=== Section Start ===

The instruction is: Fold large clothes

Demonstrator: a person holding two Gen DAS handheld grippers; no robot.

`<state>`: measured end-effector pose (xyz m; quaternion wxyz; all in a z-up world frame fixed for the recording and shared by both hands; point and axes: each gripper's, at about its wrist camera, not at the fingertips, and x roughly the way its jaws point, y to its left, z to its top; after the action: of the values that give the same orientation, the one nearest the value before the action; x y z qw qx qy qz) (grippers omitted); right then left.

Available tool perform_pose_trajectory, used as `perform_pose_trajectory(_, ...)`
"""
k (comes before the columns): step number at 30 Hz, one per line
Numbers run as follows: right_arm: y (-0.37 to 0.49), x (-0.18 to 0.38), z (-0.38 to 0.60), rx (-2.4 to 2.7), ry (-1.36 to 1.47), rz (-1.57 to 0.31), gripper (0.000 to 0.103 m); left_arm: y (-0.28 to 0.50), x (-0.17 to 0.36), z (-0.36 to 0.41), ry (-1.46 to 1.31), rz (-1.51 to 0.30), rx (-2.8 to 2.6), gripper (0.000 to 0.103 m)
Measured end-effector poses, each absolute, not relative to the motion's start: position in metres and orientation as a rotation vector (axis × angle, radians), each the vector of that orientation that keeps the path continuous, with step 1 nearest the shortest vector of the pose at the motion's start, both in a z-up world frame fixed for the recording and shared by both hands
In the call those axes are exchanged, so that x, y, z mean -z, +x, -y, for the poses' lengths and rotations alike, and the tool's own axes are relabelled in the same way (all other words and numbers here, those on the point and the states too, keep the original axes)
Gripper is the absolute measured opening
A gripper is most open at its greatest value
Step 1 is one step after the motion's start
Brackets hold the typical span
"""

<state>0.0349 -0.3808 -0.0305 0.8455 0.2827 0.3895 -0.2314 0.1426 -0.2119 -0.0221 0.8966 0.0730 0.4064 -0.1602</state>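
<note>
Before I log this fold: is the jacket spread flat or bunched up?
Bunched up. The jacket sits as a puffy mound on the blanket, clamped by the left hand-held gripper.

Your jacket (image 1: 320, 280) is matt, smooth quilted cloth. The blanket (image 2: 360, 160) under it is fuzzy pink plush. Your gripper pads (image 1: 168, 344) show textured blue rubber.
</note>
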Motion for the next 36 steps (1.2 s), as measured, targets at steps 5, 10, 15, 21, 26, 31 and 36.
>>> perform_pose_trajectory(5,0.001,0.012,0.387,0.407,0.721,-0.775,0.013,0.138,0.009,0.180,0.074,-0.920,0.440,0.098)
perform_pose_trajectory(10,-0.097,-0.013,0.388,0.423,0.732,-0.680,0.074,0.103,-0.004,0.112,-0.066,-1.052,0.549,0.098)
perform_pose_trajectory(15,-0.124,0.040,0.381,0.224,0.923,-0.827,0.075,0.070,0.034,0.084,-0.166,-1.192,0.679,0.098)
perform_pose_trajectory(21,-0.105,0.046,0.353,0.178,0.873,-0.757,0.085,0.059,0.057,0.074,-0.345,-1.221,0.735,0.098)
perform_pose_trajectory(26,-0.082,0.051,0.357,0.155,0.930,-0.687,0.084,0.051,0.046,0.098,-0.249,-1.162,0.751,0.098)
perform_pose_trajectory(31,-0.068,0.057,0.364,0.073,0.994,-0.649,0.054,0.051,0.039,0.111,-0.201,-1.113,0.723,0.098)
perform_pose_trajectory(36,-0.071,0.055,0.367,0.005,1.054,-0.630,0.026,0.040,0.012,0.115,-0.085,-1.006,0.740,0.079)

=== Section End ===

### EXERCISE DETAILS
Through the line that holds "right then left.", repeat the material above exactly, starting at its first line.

### THE COMPLETED TASK
The instruction is: Fold large clothes

Demonstrator: a person holding two Gen DAS handheld grippers; no robot.

`<state>`: measured end-effector pose (xyz m; quaternion wxyz; all in a z-up world frame fixed for the recording and shared by both hands; point and axes: each gripper's, at about its wrist camera, not at the fingertips, and x roughly the way its jaws point, y to its left, z to its top; after the action: of the values that give the same orientation, the one nearest the value before the action; x y z qw qx qy qz) (grippers omitted); right then left.

No more output is needed here.